Jack Kevorkian, HBO, and the Ethics of Euthanasia

In the new HBO film You Don’t Know Jack, Al Pacino portrays Dr. Jack Kevorkian, the doctor best-known for his battle to grant patients what he considered to be one of their most basic human rights–the right to die. The film chronicles Kevorkian’s quest, court battles, and ultimate sacrifice. The movie also stars Susan Sarandon, Danny Huston, John Goodman, and Brenda Vaccaro, and was directed by Barry Levinson and written by Adam Mazer.

Euthanasia has been a topic of passionate national debate, with Kevorkian at the center of the storm. Two states, Oregon and Washington, have legalized doctor-assisted suicide since Kevorkian’s crusade began in the late 1980s. With a myriad of ethical, legal, and medical implications, there is always something new to say about the topic.

Killing and Letting Die, edited by Bonnie Steinbock and Alistair Norcross, is a collection of essays examining what euthanasia means, especially in relation to letting a patient die. What are the differences? What are the similarities?
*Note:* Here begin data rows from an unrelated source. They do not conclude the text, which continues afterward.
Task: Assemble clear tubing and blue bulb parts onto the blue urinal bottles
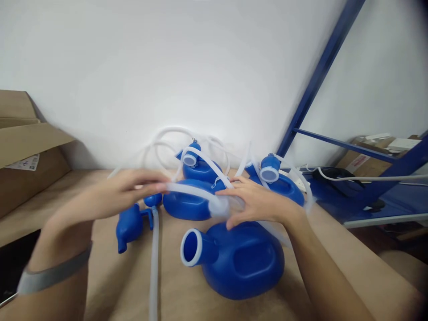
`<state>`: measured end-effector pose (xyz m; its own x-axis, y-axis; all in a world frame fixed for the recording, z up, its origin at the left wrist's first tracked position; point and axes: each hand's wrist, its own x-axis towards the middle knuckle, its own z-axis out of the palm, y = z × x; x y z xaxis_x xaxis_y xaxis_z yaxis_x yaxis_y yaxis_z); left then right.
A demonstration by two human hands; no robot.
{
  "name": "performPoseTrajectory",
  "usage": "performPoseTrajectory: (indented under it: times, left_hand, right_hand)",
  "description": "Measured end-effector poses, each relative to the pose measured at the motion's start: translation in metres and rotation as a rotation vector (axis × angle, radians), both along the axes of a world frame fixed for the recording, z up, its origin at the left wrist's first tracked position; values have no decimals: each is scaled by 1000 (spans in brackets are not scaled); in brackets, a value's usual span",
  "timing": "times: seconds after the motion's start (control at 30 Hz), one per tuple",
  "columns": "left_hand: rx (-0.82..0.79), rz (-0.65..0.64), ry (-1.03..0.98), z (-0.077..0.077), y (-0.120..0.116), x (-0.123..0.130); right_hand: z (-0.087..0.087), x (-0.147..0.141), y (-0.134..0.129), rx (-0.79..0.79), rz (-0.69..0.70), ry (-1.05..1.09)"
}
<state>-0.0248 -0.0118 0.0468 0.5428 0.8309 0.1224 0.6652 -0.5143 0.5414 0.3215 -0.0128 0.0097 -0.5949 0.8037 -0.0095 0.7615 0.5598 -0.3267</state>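
Observation:
A translucent white tube (192,189) has one end pinched by my left hand (140,183). My right hand (249,198), fingers spread and curved, is at the tube's blurred wider part; whether it grips it is not clear. Just below my right hand a large blue bottle (247,258) lies on its side, its white-rimmed mouth facing left. Behind the tube lies another blue bottle (187,203). A small blue part with a spout (130,225) rests on the brown table (117,285), beside a tube (154,263) running toward the front edge.
Further back are a blue bottle with a capped neck (200,169) and another at the right (287,189), with coiled tubes around them. An open cardboard box (33,165) stands at the left. A blue metal rack (321,71) rises at the right, against the white wall.

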Motion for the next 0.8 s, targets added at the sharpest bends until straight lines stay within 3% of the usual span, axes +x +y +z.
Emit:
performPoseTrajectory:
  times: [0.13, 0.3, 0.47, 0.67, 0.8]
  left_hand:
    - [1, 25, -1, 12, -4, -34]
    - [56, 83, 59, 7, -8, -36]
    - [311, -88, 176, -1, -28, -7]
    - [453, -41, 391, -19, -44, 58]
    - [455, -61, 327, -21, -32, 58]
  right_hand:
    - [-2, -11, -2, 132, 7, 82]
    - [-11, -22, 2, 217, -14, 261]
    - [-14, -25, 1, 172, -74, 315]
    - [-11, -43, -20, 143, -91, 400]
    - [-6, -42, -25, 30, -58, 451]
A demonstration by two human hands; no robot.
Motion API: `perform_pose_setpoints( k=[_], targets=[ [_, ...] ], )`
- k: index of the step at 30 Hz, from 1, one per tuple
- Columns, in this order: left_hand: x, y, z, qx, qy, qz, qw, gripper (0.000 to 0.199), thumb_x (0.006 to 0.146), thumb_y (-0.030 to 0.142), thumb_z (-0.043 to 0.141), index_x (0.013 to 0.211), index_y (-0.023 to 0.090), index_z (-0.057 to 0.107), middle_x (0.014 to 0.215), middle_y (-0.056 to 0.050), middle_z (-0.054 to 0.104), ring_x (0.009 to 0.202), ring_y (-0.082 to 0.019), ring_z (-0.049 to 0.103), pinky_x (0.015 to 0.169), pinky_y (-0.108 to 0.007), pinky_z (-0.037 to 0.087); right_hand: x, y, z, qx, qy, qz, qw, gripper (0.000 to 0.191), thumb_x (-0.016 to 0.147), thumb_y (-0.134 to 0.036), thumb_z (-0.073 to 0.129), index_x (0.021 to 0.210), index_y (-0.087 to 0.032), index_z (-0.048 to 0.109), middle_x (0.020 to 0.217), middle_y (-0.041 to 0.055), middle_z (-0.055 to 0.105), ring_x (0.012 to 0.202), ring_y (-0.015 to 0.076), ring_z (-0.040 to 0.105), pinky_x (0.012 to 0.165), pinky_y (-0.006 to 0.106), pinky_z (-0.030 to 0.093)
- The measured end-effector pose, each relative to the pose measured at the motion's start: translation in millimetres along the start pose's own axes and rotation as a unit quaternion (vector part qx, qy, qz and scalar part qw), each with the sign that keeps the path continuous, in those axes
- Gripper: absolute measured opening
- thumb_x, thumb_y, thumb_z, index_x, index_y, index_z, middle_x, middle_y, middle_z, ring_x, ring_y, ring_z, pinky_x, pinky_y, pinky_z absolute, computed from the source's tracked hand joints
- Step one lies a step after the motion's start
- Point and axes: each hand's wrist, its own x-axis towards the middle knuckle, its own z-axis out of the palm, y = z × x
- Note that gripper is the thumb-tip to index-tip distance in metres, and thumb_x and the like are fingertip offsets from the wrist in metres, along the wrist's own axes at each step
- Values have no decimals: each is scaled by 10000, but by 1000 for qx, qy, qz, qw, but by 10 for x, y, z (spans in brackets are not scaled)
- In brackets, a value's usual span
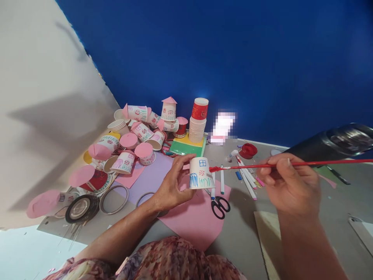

The book is divided into two sections. The first, “Euthanasia and the Termination of Life-Prolonging Treatment” includes an examination of the 1976 Karen Quinlan Supreme Court decision and selections from the 1990 Supreme Court decision in the case of Nancy Cruzan. Featured are articles by law professor George Fletcher and philosophers Michael Tooley, James Rachels, and Bonnie Steinbock, with new articles by Rachels, and Thomas Sullivan. The second section, “Philosophical Considerations,” probes more deeply into the theoretical issues raised by the killing/letting die controversy, illustrating exceptionally well the dispute between two rival theories of ethics, consequentialism and deontology. It also includes a corpus of the standard thought on the debate by Jonathan Bennet, Daniel Dinello, Jeffrie Murphy, John Harris, Philipa Foot, Richard Trammell, and N. Ann Davis, and adds articles new to this edition by Bennett, Foot, Warren Quinn, Jeff McMahan, and Judith Lichtenberg.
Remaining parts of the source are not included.